Dear Neighbors to the North, Our new government was forged - to Belgian standards - fairly quickly and easily, but some new members of the government will not easily forget the commotion of the first days. This also holds true for Theo Francken of the Flemish-Nationalist N-VA, who became the Secretary of State for Asylum and Migration.
Coincidentally or not, moments after the Michel I government was sworn in, several old emails sent out by Mr Francken surfaced. In those emails, he admitted having attended radical meetings in 2007 and 2008, in which “the end of Belgium” was on the agenda. Anyone who would leak anything on these meetings “would get the bullet or a night in a room with Christian Dutoit.” Mr Dutoit is the editor of the left-wing Flemish-national monthly “Meervoud,” and is described in the Walloon newspaper as a “notorious Flemish homosexual.”
Christian Dutoit informed the press that he is fine with people knowing he is gay. Dutoit in a response to Belgian press agency Belga: “I am married and have been in a relationship for twenty years, but I am not a ‘notorious homosexual.’ I am not an activist, and regret the publicity on this. I do not know Theo Francken well, but somewhat, and I can assure you that he is not homophobic.”
The wording “notorious homosexual” caught my attention. In the dictionary Van Dale, notorious is defines as: “general knowledge, evident, clearly” (derived from the French “notoire”). The second meaning is “disreputable” as in “disreputable elements of our society.”
The reporter’s use of the word “notorious” in a Walloon newspaper is not objective. The reporter is clearly showing his or her resentment of gays, the N-VA’s Secretary of State, or the N-VA tout court. If the reporter wants to say that it’s a public secret that Mr Dutoit is gay, he or she could make use of various other adjectives to his disposal that mean the same thing in Molière’s language. There is no lack of adjectives and synonyms covering this. The French word “notorious” is full of negativity, disgust and contempt. There is very little that is positive about this word.
Those in Belgium who master both Dutch and French, like me, and read the press from both sides of the language border, will quickly notice that the use of language in the south has changed since the last general elections in May, in which the N-VA had a monster score. There is only one French-speaking party in the current administration, the liberal MR, also the party of the Prime Minister Charles Michel. And the Walloons, and the Walloon press, do not like it one bit.
“Notoire” may be an example I use here, but the language of Molière is rich and has many adjectives that mean the same. It has ample choice of words to say what you mean. Those typical French adjectives always have a series of positive or negative connotations that are only understood by the Walloons (and the French, of course) and experienced Romanists. The Walloon reporters also know them, and by using them, they ignore their objectivity and subtly show distaste for a Flemish politician, a political party or body of thought.

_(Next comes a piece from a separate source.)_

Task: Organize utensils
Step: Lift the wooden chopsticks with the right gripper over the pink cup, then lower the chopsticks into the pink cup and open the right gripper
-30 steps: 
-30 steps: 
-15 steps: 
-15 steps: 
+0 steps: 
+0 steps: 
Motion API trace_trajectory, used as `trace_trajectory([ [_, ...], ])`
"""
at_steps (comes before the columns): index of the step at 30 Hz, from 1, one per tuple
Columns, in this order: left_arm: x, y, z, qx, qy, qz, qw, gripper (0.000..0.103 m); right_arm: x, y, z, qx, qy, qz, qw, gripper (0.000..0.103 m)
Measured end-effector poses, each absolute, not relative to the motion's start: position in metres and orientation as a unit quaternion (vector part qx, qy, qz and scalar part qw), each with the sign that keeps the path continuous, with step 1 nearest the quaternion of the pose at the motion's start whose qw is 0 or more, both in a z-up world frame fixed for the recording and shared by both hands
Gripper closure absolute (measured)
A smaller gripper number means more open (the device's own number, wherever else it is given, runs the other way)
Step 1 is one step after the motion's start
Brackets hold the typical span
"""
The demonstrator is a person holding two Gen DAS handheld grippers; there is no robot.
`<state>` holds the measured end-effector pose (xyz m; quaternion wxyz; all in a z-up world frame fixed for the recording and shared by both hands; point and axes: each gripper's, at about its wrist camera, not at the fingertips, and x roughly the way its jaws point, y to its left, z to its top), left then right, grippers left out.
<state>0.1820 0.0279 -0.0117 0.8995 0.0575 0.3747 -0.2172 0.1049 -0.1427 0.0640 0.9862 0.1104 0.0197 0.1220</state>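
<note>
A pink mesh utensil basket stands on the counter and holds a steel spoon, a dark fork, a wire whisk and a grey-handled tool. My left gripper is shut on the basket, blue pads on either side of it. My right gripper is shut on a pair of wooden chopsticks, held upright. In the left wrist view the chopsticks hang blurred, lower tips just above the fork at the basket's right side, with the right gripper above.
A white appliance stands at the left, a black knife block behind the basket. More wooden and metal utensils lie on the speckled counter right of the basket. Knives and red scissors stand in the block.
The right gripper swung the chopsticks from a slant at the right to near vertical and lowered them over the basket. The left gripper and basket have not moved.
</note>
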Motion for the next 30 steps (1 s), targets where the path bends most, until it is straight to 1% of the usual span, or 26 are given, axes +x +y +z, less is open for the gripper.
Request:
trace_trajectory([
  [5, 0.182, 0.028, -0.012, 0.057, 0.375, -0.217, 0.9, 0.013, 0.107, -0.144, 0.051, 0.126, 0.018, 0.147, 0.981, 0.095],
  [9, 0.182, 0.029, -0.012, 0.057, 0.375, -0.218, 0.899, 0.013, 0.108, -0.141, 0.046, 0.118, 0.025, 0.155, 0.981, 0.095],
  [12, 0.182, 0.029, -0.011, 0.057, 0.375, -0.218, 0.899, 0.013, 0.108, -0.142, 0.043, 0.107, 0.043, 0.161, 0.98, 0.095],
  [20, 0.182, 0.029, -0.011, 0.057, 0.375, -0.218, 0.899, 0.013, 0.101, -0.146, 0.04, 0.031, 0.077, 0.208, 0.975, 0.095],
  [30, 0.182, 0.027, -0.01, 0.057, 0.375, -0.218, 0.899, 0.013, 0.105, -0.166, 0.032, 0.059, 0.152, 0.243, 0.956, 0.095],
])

It doesn’t stop there. Increasingly, I notice that the Walloon press does not fully report certain events in Flanders (incidents, statements, etc.), and brings them incorrectly to deliberately “pit the Walloons against the people of Flanders.” They sometimes forget to mention significant details or facts to manipulate the Walloon conception.
This kind of disinformation will only increase. It is the new weapon of Walloon political parties to put Flemish political parties in a bad light via the newspapers (which are more or less politically colored). Fortunately, it is not a military war, but it is war of words. Or how Belgium will never be one country. Has it ever been a united country? I don’t think so.